Saturday, August 2, 2008

ost people aren't old enough to remember the communities in the early 1930s that ran out of money and resorted to a novel solution: using wooden money.
    The first such "money" was issued by the town of Tenino, Wash., in 1931. These were small (somewhat smaller than an index card) rectangular pieces of thin softwood imprinted with information indicating they were valued for a specific amount (such as 50 cents) and redeemable by the local city. Several denominations were issued by Tenino.
    These early issues in mint condition can bring several dollars each in a public auction. The issues of the 1930s often bring $1 or more on fixed price lists.
    Other communities by 1934 had issued similar pieces, following the same format of thin softwood and imprinted with values, dates, and redeemable information. By the mid 1930s, some communities and organizations issued round wooden nickels of a thicker material, usually imprinted with the denomination of five cents. This gave rise to the famous expression "Don't take any wooden nickels."

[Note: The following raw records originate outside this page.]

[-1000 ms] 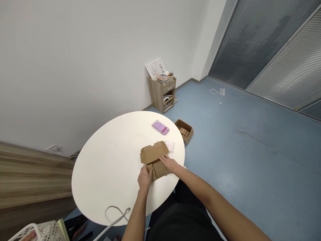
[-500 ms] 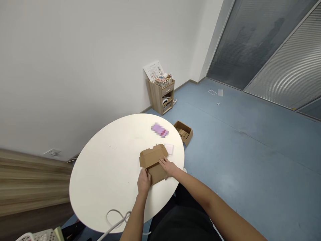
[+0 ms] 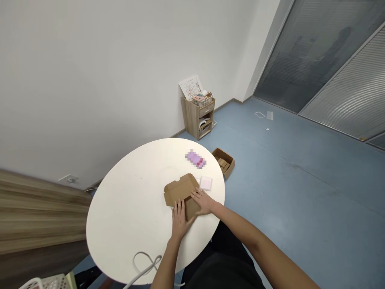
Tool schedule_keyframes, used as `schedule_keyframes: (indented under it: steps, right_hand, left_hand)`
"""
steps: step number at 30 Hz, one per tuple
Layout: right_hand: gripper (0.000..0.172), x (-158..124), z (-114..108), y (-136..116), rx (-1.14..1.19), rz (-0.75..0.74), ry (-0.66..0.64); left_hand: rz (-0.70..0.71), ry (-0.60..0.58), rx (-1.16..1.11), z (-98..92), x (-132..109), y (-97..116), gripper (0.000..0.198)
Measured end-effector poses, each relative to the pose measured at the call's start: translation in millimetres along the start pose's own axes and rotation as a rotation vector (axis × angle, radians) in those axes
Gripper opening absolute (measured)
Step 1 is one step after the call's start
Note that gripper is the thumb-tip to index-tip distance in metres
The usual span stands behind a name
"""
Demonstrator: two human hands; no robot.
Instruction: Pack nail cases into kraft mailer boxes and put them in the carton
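Observation:
A brown corrugated cardboard mailer box [image 3: 180,192] lies on the round white table [image 3: 126,212], its lid flap raised flat towards the far side. My left hand [image 3: 180,224] rests with spread fingers on the box's near-left part. My right hand [image 3: 203,202] presses flat on its near-right side, partly hiding the base. Beyond the box lies a white foam pad [image 3: 206,183]. Further back is a pink packet [image 3: 195,159], blurred so its details do not show.
A white cable [image 3: 147,261] lies on the table's near edge. Past the far rim, an open cardboard box [image 3: 224,162] holding small brown boxes sits on the blue floor. A wooden bedside cabinet [image 3: 197,118] stands by the wall. A wooden surface fills the left side.
My left hand has opened from gripping the box edge to lying flat with fingers spread. The box has turned slightly on the table, and the view has shifted a little.

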State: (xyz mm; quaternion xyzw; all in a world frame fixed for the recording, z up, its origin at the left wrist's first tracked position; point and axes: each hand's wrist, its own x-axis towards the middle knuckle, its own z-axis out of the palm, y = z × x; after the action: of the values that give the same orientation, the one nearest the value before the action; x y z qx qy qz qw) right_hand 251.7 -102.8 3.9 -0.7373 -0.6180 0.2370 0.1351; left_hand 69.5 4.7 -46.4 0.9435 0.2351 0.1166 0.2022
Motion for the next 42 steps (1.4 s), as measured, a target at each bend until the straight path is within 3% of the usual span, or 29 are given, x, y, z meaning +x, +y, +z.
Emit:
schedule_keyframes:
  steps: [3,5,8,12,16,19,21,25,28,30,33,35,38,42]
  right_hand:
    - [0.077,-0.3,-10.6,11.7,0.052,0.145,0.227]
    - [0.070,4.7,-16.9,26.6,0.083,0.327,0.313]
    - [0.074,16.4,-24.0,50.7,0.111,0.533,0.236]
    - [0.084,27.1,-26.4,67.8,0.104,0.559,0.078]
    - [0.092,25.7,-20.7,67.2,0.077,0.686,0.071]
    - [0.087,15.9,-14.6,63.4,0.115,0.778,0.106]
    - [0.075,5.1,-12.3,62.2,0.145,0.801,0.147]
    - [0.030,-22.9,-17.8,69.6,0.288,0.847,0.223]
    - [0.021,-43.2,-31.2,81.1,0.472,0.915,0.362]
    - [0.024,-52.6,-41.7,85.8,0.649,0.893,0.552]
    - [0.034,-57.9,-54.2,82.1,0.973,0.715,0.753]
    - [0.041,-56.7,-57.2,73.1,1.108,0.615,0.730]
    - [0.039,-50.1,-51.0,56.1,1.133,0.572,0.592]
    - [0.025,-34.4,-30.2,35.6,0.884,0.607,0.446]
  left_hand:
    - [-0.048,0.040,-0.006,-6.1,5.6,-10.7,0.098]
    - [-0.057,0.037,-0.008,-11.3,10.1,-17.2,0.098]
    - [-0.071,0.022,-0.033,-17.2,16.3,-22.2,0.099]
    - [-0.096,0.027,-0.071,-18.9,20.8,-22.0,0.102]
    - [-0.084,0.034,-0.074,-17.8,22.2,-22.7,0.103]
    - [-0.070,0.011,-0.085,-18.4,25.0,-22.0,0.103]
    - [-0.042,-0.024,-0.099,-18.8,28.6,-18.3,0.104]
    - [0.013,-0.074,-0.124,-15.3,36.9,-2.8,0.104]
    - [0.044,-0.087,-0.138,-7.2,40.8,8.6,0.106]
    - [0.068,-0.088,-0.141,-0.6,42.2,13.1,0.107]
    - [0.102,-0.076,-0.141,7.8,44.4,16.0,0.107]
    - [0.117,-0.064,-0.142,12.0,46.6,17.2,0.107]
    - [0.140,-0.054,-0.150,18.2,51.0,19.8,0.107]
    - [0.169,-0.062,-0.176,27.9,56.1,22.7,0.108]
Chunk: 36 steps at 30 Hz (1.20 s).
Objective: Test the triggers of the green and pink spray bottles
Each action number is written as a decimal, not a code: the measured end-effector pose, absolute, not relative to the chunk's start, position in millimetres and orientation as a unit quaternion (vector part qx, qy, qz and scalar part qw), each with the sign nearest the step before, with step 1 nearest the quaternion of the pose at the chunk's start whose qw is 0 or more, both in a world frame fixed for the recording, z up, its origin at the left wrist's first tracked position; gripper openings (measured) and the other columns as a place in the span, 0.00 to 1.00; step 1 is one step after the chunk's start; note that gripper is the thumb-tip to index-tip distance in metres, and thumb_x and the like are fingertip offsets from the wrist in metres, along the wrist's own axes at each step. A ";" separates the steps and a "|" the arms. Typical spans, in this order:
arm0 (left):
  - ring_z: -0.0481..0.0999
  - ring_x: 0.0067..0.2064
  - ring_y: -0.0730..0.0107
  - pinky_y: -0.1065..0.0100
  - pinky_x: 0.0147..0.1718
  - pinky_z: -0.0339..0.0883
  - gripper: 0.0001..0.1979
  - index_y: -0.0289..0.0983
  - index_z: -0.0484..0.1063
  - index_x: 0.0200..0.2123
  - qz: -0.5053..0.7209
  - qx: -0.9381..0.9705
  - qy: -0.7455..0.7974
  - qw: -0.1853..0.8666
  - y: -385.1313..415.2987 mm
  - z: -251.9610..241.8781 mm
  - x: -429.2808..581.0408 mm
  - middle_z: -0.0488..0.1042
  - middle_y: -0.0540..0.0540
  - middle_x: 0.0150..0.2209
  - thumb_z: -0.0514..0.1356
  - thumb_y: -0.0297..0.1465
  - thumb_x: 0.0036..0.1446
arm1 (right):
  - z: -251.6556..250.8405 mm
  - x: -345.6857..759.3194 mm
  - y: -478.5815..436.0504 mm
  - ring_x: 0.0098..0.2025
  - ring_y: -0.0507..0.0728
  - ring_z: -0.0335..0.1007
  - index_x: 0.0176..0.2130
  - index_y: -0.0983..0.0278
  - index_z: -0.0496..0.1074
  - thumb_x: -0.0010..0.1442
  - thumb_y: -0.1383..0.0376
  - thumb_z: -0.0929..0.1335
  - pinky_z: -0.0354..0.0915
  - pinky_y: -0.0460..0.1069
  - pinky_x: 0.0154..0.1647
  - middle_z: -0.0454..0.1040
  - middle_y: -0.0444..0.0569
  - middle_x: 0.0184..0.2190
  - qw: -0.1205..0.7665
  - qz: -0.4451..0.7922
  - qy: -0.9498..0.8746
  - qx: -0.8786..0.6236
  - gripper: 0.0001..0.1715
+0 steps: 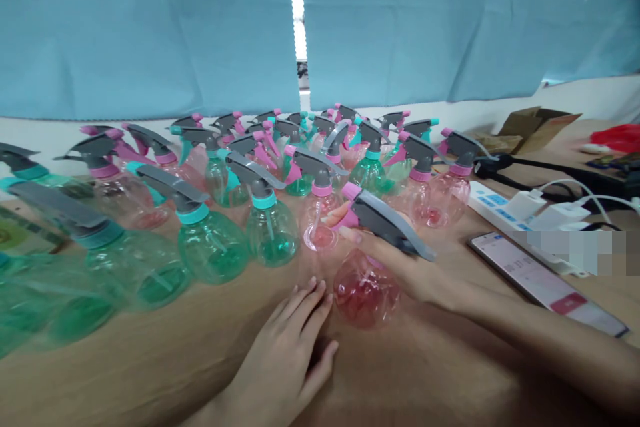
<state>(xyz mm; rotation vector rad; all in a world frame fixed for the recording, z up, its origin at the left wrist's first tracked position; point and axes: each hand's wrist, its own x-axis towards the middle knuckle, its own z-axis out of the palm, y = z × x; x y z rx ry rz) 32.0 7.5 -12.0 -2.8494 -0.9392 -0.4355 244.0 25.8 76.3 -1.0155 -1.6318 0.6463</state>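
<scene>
My right hand (pixel 387 253) is closed round the neck of a pink spray bottle (pixel 365 293), just under its grey and pink trigger head (pixel 385 217). That bottle tilts a little on the table, and its collar is mostly hidden by my fingers. Flat on the tabletop, to the left of this bottle, lies my left hand (pixel 293 347) with its fingers stretched out and nothing in them. Just beyond the two hands stand another pink spray bottle (pixel 323 227) and a green spray bottle (pixel 273 233).
Several more green and pink spray bottles crowd the back and left of the wooden table (pixel 165 373). At the right are a phone (pixel 545 280), a white power strip (pixel 505 213) with plugged-in chargers, black cables and a cardboard box (pixel 535 130). A blue sheet (pixel 150 27) covers the wall.
</scene>
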 end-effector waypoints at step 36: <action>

    Most such wooden nickels were issued by local merchants instead of small change and offered to redeem them for merchandise of cash later on; some were never redeemed. Many had the design of then-current nickels: an Indian on one side or a buffalo (bison) on one side.
    The practice of issuing private store wooden nickels proliferated in the 1940s and 1950s. They mostly have little numismatic value and can be found in many coin dealers "junk" boxes for 25 cents or even less.
    The wooden nickel is still used by merchants and especially by coin dealers as advertising calling cards — sometimes with a redeemable value for purchase. In 1976, many retail stores, coin dealers, small businesses and service providers issued a wide range of such wooden nickels with an American bicentennial theme. Today such pieces are not worth much more than their original value of five to 25 cents.
    The late "Corky" Ayers of Covina was one of the founders of the Society of Wooden Money Collectors and issued a newsletter to a dedicated core of collectors. His home was virtually a wall-to-wall museum of wooden money covering issues from the 1930s to date.
    The federal government actually prohibits the issuance of wooden "money." However, as a business card or a memento, they still are being created and issued for varied purposes.